For the reasons explained above, the motion to dismiss is DENIED.

IT IS SO ORDERED. 
      
      . The AAT has succeeded to the rights of GM’s official committee of unsecured creditors to bring this action on behalf of the GM bankruptcy estate, seeking the return of avoidable payments made under the Term Loan Agreement. ECF No. 428-7 (DIP Order) ¶ 19(d).
     
      
      . Immigon conceded during argument that if the Court would have had personal jurisdiction over OEVAG, it has personal jurisdiction over Immigon, which stepped into the shoes of OEVAG for purposes of claims in this case,
     
      
      . New York recognizes a common-law doctrine whereby a purchaser of assets does not incur liability for the seller’s debts, unless one of four situations apply. Cargo Partner AG v. Albatrans, Inc., 352 F.3d 41, 45 (2d Cir. 2003) ("New York recognizes four common-law exceptions to the rule that an asset purchaser is not liable for the seller’s debts, applying to: (1) a buyer who formally assumes a seller's debts; (2) transactions undertaken to defraud creditors; (3) a buyer who de facto merged with a seller; and (4) a buyer that is a mere continuation of a seller.”) Here, it appears that under Austrian law, exception 4 would apply, as Immigon is the mere continuation of OEVAG. Still, this doctrine is probably inapplicable, because, Immigon did not purchase OEVAG.
     
      
      . Immigon’s- counsel acknowledged during argument that this account was used by OE-VAG for other dollar-denominated transactions.
     
      
      . The other cases on which Immogin relies are inapposite. In Sledziejowski v. MyPlace Dev. SP ZO.O. (In re Sledziejowski), Adv. No. 15-08207 (SHL), 2016 WL 6155929 (Bankr. S.D.N.Y. Oct. 21, 2016), the court held that a Polish company’s obligation to repay loans to a U.S. entity was insufficient to support jurisdiction where the loans were secured by properly in Poland and were governed by Polish law. In Colson Servs. Corp. v. Bank of Baltimore, 712 F.Supp, 28 (S.D.N.Y. 1989), defendant’s wiring of the purchase price for a certificate of deposit from a California bank to the bank’s paying agent in New York was not considered purposeful availment of the New York banking system; the defendant had no choice where the wire would be sent and otherwise had no New York contacts.
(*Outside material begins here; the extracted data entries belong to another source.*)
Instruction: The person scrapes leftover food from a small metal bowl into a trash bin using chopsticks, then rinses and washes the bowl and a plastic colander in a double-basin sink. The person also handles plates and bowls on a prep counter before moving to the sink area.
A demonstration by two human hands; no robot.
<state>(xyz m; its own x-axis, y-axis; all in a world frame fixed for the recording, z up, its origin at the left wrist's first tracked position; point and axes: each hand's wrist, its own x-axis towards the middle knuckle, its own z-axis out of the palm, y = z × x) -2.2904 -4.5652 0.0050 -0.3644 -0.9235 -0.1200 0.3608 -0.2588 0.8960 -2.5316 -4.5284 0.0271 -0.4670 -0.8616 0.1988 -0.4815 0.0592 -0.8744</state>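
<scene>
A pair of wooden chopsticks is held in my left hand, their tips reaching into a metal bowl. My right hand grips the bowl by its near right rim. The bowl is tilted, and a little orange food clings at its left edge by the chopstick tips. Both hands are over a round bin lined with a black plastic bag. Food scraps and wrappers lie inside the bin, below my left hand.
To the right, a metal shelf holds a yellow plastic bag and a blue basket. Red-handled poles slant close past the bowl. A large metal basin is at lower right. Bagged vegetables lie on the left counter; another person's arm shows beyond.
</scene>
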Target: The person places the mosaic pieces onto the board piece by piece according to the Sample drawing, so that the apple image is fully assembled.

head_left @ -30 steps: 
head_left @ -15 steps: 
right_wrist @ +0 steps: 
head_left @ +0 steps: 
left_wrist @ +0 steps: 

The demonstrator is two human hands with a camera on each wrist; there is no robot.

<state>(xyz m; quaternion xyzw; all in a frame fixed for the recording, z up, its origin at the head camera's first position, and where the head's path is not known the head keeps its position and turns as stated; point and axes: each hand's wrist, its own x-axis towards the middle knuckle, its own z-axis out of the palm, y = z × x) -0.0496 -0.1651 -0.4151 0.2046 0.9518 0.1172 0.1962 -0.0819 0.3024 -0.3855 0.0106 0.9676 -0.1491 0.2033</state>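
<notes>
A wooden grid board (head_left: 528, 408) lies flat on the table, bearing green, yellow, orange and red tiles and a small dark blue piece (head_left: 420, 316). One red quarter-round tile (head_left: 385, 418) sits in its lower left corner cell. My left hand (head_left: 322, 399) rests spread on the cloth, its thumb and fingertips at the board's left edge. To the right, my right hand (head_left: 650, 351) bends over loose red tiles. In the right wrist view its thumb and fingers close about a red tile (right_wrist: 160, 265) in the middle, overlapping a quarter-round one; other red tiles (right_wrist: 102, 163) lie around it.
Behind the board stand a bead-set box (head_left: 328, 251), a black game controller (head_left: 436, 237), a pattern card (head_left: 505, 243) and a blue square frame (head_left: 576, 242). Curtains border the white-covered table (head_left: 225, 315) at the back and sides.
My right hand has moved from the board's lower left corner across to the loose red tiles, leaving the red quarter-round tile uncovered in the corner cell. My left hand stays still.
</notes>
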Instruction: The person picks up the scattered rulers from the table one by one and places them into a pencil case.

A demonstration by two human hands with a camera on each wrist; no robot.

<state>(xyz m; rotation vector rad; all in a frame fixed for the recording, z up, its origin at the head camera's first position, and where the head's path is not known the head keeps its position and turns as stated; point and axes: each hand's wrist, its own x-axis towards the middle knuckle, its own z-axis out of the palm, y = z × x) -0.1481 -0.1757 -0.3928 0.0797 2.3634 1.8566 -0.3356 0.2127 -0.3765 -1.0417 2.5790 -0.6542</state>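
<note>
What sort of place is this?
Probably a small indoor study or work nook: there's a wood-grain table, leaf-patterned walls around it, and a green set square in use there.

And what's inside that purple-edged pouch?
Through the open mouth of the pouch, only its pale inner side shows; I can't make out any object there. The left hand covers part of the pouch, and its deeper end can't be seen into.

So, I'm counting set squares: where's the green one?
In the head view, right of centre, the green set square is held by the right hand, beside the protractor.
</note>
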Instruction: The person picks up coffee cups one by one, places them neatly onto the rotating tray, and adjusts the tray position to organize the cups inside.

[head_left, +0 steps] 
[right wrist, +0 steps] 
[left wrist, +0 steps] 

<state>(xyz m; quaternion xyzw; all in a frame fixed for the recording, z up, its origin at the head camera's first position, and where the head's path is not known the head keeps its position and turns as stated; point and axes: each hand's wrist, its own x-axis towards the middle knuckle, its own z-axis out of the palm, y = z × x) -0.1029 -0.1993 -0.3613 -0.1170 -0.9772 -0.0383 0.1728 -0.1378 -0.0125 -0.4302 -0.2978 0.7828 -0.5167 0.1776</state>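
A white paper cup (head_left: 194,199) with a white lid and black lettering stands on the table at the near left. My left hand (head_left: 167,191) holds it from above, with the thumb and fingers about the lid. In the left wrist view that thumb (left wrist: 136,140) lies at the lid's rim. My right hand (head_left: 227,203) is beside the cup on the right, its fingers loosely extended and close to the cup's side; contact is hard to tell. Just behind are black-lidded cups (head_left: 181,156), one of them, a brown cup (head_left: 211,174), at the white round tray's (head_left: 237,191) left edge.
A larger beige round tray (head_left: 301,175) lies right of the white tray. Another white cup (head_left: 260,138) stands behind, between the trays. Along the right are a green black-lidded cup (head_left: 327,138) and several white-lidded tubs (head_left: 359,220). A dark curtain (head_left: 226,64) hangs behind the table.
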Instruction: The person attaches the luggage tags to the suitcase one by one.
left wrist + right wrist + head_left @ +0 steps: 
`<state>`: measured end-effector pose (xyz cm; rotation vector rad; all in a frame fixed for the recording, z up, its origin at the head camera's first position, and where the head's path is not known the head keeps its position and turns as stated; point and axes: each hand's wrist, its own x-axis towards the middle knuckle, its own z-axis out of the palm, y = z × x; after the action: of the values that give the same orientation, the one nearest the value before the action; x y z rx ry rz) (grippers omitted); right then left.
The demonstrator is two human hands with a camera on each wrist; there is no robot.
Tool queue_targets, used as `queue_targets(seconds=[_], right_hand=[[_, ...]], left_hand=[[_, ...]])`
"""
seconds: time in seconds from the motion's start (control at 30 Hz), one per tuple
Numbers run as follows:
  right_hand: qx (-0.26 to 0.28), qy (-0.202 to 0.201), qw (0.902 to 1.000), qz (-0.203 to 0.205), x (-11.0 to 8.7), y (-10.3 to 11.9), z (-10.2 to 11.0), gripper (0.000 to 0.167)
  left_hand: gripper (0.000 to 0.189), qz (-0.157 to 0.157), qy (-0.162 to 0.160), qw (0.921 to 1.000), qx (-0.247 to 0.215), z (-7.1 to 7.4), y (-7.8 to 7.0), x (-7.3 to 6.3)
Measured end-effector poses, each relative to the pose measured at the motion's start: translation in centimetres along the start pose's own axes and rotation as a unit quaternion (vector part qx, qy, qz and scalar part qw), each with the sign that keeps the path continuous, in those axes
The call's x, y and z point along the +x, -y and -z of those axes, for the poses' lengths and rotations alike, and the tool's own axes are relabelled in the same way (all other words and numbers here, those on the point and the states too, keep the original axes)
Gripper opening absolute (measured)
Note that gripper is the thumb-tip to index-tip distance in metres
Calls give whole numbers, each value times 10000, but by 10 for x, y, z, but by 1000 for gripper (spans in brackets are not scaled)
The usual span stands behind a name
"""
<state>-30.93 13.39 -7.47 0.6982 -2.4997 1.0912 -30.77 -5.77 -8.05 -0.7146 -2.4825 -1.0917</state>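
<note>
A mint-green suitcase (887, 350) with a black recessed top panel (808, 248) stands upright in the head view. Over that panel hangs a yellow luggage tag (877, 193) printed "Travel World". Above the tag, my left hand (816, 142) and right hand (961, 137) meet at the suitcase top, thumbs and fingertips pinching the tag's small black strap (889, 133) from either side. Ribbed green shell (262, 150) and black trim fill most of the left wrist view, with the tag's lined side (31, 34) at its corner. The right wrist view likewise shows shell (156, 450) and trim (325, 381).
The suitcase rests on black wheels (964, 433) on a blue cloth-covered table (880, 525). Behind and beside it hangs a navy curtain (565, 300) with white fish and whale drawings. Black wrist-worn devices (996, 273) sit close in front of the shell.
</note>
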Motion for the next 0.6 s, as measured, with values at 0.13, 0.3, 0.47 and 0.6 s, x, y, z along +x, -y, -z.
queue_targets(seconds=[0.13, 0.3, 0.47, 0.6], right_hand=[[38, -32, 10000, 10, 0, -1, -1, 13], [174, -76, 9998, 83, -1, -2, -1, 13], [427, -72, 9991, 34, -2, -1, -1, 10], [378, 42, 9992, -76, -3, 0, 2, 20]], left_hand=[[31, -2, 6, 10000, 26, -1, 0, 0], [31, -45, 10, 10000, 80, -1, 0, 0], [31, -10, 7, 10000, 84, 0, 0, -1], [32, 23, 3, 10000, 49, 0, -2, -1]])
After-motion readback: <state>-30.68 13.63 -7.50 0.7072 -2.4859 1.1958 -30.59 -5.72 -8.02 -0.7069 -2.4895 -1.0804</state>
Neither case involved New York loans with New York parties where the proceeds were paid into a New York account purposefully chosen by the defendant. Immigon relies on Cedar Petrochems., Inc. v. Dongbu Hannong Chem. Co., Ltd., No. 06 Civ. 3972 (LTS)(JCF), 2009 WL 666780 (S.D.N.Y. Mar. 6, 2009), to support its argument that absent a showing that Immi-gon was given notice of the DIP Order, "there is no basis to find personal jurisdiction by consent.” The court in Cedar held that a party sued for breach of a contract containing a forum selection clause did not consent to jurisdiction where it was not a party to that agreement, but here, OEVAG is a party to the Term Loan Agreement.
     
      
      , See htlps,7/travel.state.gov/content/travel/en/ legal-considerations/judicial/country/austria. html.
     
      
      , See also Fed. R. Bankr. P. 9006(b)(1) (providing that “the court for cause shown may at any time in its discretion ... with or without motion or notice order the period enlarged if the request therefor is made before the expiration of the period originally prescribed or as extended by a previous order”).